FDA mail room ‘failure’ partly to blame for Abbott baby formula fiasco

Written testimony from the commissioner of the Food and Drug Administration laid the blame for the delayed actions following contamination reports at a baby formula plant in Michigan on a Covid-19 outbreak at the factory as well as a “failure in FDA’s mail room”.

FDA Commissioner Robert Califf’s prepared testimony ahead of a Congressional hearing on Wednesday says that these problems meant that the agency didn’t begin its inspection of the facility until 31 January – over three months after becoming aware of the first infant Cronobacter infection who allegedly was fed powdered infant formula made at the Sturgis facility run by Abbott Nutrition.

Wednesday’s hearing focused on the nationwide shortage of baby formula that has prompted parents to scramble to find ways to feed their infants and children with medical problems. Some children have even been hospitalized because of the low supply of sustenance.

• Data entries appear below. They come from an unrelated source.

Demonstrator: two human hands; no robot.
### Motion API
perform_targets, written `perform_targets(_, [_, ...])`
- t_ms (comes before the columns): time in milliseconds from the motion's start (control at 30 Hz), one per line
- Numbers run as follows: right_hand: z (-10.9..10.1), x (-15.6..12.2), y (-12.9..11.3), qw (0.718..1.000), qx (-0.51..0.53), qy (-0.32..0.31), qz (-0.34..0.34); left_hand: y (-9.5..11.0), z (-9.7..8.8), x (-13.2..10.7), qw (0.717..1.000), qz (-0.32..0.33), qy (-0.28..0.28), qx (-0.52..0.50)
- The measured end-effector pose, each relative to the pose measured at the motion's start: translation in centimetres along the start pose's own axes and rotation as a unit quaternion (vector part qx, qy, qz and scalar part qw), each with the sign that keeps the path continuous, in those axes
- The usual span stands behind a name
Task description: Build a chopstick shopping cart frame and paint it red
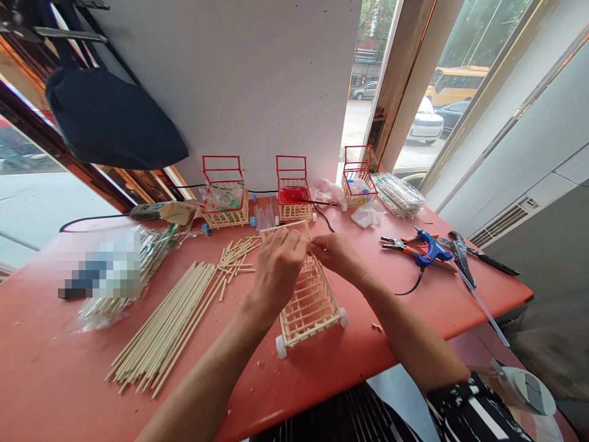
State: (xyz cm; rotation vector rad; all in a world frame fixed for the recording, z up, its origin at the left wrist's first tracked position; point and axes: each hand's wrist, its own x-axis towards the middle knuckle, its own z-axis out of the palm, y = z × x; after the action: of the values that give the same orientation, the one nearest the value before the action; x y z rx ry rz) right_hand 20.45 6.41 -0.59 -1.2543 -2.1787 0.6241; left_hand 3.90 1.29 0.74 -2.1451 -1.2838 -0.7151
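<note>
A small cart built of wooden sticks [309, 301] stands on the table in front of me, its slatted floor and side rails showing. White bottle caps [281, 347] serve as wheels at its near corners. My left hand [280, 263] is closed over the far end of the cart, around a stick frame [288, 228] that rises there. Across from it, my right hand [335, 253] pinches at the far right corner of the same frame. What lies between its fingertips is too small to make out. The cart's far wheels are hidden behind my hands.
Loose long sticks [165, 325] and short cut sticks [237, 255] lie left, beside bagged sticks [151, 264]. Red-trimmed carts [225, 215] line the wall. At right are pliers [398, 245], a blue glue gun [431, 247] with its cord, and a black-handled tool [462, 258].
</note>
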Motion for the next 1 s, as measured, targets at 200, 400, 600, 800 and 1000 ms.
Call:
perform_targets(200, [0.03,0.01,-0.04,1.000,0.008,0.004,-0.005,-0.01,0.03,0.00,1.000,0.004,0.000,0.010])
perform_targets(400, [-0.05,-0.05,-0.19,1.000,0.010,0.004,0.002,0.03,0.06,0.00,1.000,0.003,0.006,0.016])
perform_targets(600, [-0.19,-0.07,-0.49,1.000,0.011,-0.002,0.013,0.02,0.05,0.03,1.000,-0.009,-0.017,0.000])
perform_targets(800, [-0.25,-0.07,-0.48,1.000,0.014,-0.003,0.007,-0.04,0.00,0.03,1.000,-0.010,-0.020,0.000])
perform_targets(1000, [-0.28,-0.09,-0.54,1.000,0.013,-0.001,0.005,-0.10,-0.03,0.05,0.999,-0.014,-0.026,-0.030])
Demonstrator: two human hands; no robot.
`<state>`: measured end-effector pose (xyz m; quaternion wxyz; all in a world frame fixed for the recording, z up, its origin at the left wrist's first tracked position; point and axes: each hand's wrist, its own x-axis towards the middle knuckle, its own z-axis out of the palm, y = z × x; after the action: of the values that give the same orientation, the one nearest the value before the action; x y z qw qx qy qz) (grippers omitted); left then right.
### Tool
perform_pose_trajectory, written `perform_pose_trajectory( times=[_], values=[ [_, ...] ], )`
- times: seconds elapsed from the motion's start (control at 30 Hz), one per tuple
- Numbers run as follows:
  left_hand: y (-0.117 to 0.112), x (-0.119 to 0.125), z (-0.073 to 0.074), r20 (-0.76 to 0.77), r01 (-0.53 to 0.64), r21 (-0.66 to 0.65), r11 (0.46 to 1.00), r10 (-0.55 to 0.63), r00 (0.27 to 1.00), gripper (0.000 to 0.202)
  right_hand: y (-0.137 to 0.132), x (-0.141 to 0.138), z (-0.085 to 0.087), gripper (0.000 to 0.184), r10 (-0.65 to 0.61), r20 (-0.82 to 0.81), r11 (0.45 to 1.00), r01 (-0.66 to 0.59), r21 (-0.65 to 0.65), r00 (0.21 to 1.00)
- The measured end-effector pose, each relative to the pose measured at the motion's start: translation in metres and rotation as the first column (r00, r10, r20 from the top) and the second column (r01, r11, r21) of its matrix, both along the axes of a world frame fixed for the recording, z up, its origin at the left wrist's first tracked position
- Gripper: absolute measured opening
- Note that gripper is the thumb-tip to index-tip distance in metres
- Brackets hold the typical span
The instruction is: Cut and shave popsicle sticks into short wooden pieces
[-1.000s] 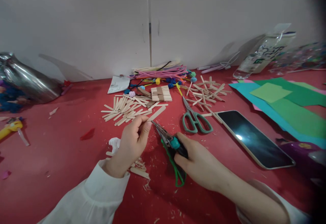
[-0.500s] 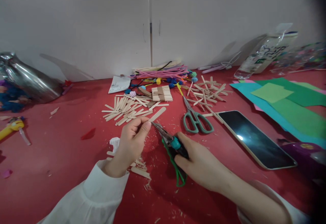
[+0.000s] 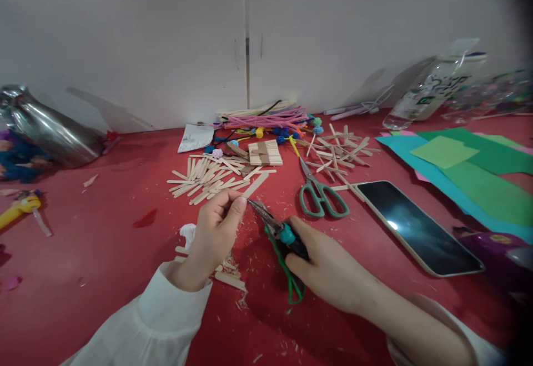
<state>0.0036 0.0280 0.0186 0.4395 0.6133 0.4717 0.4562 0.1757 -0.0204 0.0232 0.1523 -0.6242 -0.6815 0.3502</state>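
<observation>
My left hand (image 3: 217, 235) pinches a wooden craft stick (image 3: 255, 185) between thumb and fingers, its far end pointing up and right. In my right hand (image 3: 322, 257) is a pair of needle-nose pliers (image 3: 272, 222) with teal and black handles. The plier tips meet the stick's near end, close by my left thumb; whether they grip it is too small to tell. A green pipe cleaner loop (image 3: 295, 292) lies under the pliers. Wood splinters and stick pieces (image 3: 230, 281) lie beside my left wrist.
Loose craft sticks (image 3: 195, 180) and a banded bundle (image 3: 266, 154) lie ahead, with pink pipe cleaners (image 3: 266, 119) behind. Scissors (image 3: 318, 195), a phone (image 3: 416, 227), coloured paper (image 3: 491, 188) and a plastic bottle (image 3: 425, 91) are at right. A metal jug (image 3: 58, 133) stands left.
The craft stick has turned slightly in my left fingers, its far end shifting a little up and left. Both hands and the pliers stay nearly where they were.
</observation>
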Motion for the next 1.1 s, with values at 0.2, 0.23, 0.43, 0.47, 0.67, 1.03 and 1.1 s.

The FDA is facing increasing criticism for its handling of the crisis that was mostly prompted by a February recall and the shutdown of Abbott’s Michigan plant. The facility produced most of the US supply of powdered Similac and certain specialized formulas.

The plant was closed after reports of four infants who either grew ill or died after consuming formula from the facility. An FDA inspection allegedly found unsanitary conditions, and almost four months later, the plant is still closed.

Abbott said on Tuesday that it had struck an agreement with the FDA to send out limited supplies of EleCare hypoallergenic specialised formulas for free to those in need to counteract the shortage. They also said production at the Sturgis plant would restart on 4 June and that they would prioritise the production of EleCare, adding that the product would be available around 20 June.

The Abbott plant received 16 complaints between 2019 and 2021 concerning infants becoming ill after drinking products from the facility. The company said in a statement that bacteria found in areas of the plant that doesn’t come in contact with the product haven’t been connected to any known infant diseases.

Abbott chief executive Robert Ford apologised for the company’s part in the shortage crisis in an op-ed in The Washington Post on Saturday. He added that they would financially support families who incur medical bills as a result of the shortage.

“We’re sorry to every family we’ve let down since our voluntary recall exacerbated our nation’s baby formula shortage,” he said.

Congress passed two bills last week and President Joe Biden invoked the Defence Production Act in an attempt at increasing supply.

The Defence Department has flown in formulas from Zurich, Switzerland to Plainfield, Indiana and Mr Biden has also directed manufacturers of ingredients to prioritize sending supplies to formula makers, adding that price gouging and unfair sales methods would be cracked down upon.

“We appreciate the opportunity to discuss conditions at the Abbott Nutrition facility in Sturgis, Michigan, which led to the recall that contributed to the current supply disruptions; our infant formula supply chain monitoring and mitigation efforts; and additional tools necessary if we are to prevent, monitor, and mitigate any future infant formula supply disruptions,” the FDA’s written testimony said.

Some lawmakers are blaming the FDA for the shortage. House Appropriations Committee Chair Rosa DeLauro, a Connecticut Democrat, has said that she got a substantive report from a former Abbott employee who registered a number of complaints concerning conditions at the Sturgis plant with the FDA in October of last year.

But the agency didn’t speak to that person until late December, Ms DeLauro said at an April hearing. The inspection didn’t start until 31 January and the recall was issued first on 17 February.

“Why did the FDA not spring into action? Why did it take four months to pull this formula off store shelves?” Ms DeLauro said last month.

The FDA’s prepared testimony states that on 26 October 2021, the FDA Detroit District Office received “a hard copy of a complaint from a confidential informant” but that FDA leadership didn’t “receive direct copies of the complaint due to an isolated failure in FDA’s mailroom, likely due to COVID-19 staffing issues”.

Jerry Mande, an Obama Agriculture Department official told The Washington Post that the FDA should consider how its actions may impact supply.

“Formula must be safe, absolutely,” he said. “But this is a complex issue, not only for infants, but for others who rely on specialty formula products, where shutting off supply could cause deaths, too. You must carefully balance both and the steps you’re going to take.”